== WHAT NEEDS TO BE DONE ==
Send back all of the data, word for word.

== DATA EXCERPT ==
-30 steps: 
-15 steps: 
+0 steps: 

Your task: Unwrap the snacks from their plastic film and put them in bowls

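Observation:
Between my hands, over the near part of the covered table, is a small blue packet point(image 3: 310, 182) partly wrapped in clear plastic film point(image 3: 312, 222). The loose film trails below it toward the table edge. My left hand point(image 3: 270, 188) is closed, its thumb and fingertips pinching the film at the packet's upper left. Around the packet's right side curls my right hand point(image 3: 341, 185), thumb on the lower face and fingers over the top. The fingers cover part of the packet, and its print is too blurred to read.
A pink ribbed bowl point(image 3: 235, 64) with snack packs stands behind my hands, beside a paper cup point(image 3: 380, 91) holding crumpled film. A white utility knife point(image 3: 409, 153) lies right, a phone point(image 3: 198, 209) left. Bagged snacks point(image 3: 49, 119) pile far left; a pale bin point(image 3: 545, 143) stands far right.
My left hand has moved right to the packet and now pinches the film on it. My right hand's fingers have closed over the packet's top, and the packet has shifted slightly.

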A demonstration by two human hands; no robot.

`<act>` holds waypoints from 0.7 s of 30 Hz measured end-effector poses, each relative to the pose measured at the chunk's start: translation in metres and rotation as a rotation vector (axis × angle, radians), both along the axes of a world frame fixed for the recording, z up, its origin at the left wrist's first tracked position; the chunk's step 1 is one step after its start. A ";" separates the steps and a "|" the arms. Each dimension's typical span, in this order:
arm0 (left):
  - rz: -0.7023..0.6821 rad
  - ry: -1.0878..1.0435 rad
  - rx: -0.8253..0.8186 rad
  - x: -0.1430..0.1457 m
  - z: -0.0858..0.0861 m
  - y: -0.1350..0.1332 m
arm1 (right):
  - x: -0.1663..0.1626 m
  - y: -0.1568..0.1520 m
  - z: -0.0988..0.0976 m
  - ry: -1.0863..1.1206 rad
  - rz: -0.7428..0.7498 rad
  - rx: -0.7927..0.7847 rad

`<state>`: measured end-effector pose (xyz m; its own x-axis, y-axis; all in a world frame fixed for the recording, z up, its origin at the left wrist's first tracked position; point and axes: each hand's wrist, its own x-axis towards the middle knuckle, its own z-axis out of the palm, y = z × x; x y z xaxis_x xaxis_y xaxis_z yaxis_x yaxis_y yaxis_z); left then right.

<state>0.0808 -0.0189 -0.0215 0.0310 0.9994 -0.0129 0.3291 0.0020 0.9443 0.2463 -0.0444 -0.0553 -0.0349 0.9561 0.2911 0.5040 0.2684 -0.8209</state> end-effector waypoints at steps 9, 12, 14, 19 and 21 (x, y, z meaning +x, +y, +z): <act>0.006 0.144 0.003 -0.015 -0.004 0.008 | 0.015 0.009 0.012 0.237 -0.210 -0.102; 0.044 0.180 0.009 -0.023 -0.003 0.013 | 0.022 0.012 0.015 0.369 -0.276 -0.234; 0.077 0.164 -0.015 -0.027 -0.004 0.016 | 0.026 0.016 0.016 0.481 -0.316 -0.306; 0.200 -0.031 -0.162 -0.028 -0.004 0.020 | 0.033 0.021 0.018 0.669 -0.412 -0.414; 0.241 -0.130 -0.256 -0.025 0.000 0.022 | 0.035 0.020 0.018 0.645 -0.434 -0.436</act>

== RESULT OF THIS TASK ==
-30 steps: 
-15 steps: 
+0 steps: 

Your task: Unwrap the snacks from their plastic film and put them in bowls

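Observation:
Between my hands, over the near part of the covered table, is a small blue packet point(image 3: 310, 182) partly wrapped in clear plastic film point(image 3: 312, 222). The loose film trails below it toward the table edge. My left hand point(image 3: 270, 188) is closed, its thumb and fingertips pinching the film at the packet's upper left. Around the packet's right side curls my right hand point(image 3: 341, 185), thumb on the lower face and fingers over the top. The fingers cover part of the packet, and its print is too blurred to read.
A pink ribbed bowl point(image 3: 235, 64) with snack packs stands behind my hands, beside a paper cup point(image 3: 380, 91) holding crumpled film. A white utility knife point(image 3: 409, 153) lies right, a phone point(image 3: 198, 209) left. Bagged snacks point(image 3: 49, 119) pile far left; a pale bin point(image 3: 545, 143) stands far right.
My left hand has moved right to the packet and now pinches the film on it. My right hand's fingers have closed over the packet's top, and the packet has shifted slightly.
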
A demonstration by two human hands; no robot.

`<act>` holds waypoints from 0.7 s of 30 Hz measured end-effector poses, each relative to the pose measured at the chunk's start: translation in metres and rotation as a rotation vector (axis × angle, radians), both along the axes of a world frame fixed for the recording, z up, its origin at the left wrist's first tracked position; the chunk's step 1 is one step after its start. A ";" separates the steps and a "|" the arms. Each dimension's typical span, in this order:
arm0 (left):
  - rz: -0.7023..0.6821 rad
  - ry: -1.0878..1.0435 rad
  - rx: -0.8253..0.8186 rad
  - x: -0.1430..0.1457 m
  - z: -0.0858..0.0861 m
  - y: -0.1350..0.1332 m
arm1 (right):
  - x: -0.1663..0.1626 m
  - y: -0.1568..0.1520 m
  - z: -0.0988..0.0976 m
  - ry: -1.0863..1.1206 rad
  - rz: -0.7428..0.7498 rad
  - rx: -0.7927..0.7847 rad

`<state>`: measured end-effector pose (xyz m; its own x-axis, y-axis; all in a world frame fixed for the recording, z up, its origin at the left wrist's first tracked position; point and axes: each hand's wrist, its own x-axis towards the middle knuckle, its own z-axis out of the palm, y = z × x; x y z xaxis_x xaxis_y xaxis_z yaxis_x yaxis_y yaxis_z); left then right.

<state>0.0808 -0.0189 -0.0215 0.0310 0.9994 -0.0129 0.3291 0.0020 0.9443 0.2463 -0.0444 -0.0553 -0.0349 0.9561 0.2911 0.5040 0.2684 -0.8209</state> end-effector waypoints at steps 9, 12, 14, 19 and 21 (x, y, z meaning +x, +y, +z): <act>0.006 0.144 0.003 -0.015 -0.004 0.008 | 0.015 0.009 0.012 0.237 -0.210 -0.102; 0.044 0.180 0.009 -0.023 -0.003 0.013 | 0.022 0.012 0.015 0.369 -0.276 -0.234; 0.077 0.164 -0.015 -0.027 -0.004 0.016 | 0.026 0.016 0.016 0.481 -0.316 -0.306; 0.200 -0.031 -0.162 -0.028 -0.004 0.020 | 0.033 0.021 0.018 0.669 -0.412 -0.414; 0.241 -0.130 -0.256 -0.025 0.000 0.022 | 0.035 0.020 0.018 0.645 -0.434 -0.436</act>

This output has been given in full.